> **EXERCISE PROMPT**
Go through the material and tally the lines containing the string "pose". Give the total alone.
SOURCE MATERIAL Start Marker
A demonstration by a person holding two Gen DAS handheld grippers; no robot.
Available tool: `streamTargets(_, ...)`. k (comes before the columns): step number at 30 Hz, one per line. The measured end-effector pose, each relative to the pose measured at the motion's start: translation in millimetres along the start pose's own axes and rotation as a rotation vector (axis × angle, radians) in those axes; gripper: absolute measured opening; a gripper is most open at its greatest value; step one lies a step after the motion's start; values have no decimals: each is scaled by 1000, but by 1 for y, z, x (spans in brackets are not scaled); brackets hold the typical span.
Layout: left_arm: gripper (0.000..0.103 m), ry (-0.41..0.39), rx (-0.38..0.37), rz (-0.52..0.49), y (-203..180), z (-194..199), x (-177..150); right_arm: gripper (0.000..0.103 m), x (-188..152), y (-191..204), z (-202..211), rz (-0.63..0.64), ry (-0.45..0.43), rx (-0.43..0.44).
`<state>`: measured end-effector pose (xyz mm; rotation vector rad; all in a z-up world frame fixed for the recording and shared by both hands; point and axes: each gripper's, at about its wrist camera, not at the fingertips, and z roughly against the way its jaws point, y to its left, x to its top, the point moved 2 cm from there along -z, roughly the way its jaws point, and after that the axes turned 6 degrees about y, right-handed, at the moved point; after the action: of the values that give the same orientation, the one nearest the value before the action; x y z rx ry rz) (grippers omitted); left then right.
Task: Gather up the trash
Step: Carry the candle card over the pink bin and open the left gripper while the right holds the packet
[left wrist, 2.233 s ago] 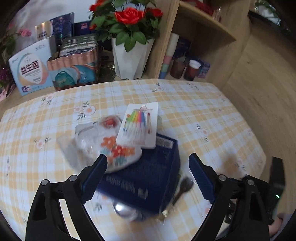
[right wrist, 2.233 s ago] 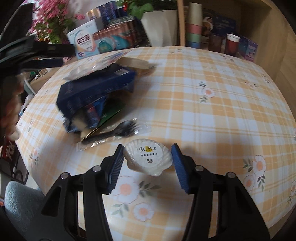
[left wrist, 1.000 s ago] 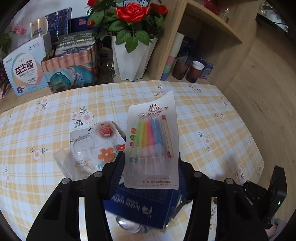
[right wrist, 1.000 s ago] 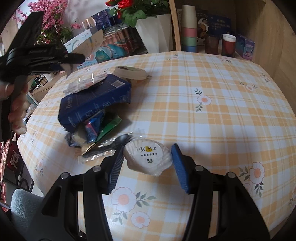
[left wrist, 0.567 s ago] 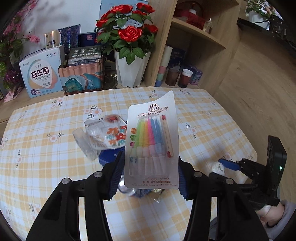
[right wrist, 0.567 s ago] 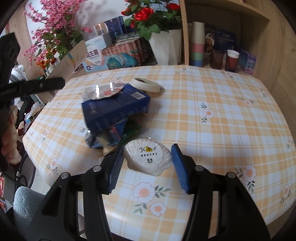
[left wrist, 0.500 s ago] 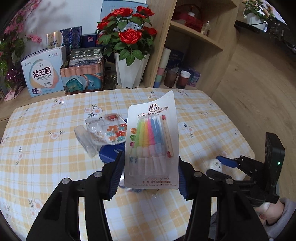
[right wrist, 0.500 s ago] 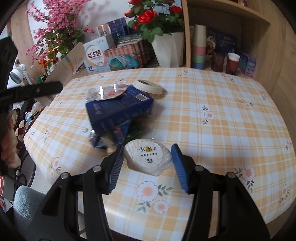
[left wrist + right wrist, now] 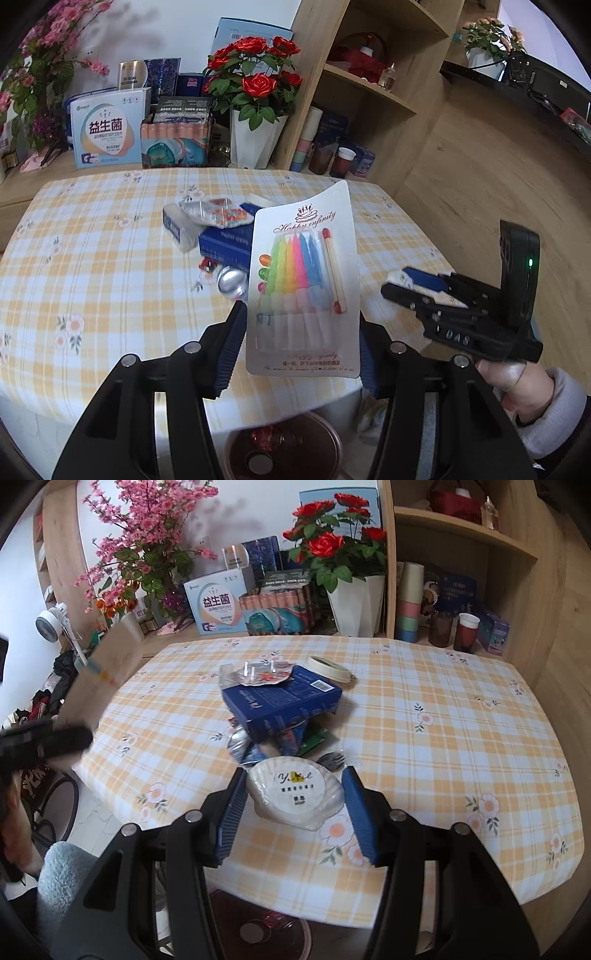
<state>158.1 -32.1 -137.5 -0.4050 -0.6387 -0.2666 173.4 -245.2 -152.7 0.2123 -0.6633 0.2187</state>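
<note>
A card-backed blister pack of coloured birthday candles [image 9: 303,280] stands upright between the pads of my left gripper [image 9: 300,321]. The jaws are opening, but the pads still touch the pack's edges. It hangs past the table's near edge, above a brown round bin [image 9: 284,450]. My right gripper [image 9: 293,786] is shut on a white shell-shaped soap packet [image 9: 295,797], also near the table edge over the bin [image 9: 258,934]. In the left wrist view the right gripper [image 9: 406,284] shows at the right, held by a hand.
On the checked tablecloth [image 9: 443,720] lies a trash pile: a dark blue box [image 9: 280,701], a flowered blister pack [image 9: 258,674], a tape roll [image 9: 327,668], a plastic fork and wrappers. Behind stand a rose pot [image 9: 354,602], boxes and wooden shelves with cups.
Both grippers have drawn back and up from the pile, each keeping its load. The table edge and the bin below have come into view.
</note>
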Motion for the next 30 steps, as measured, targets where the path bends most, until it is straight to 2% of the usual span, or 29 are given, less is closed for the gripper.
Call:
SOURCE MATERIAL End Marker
> **FINISHED EXERCISE**
2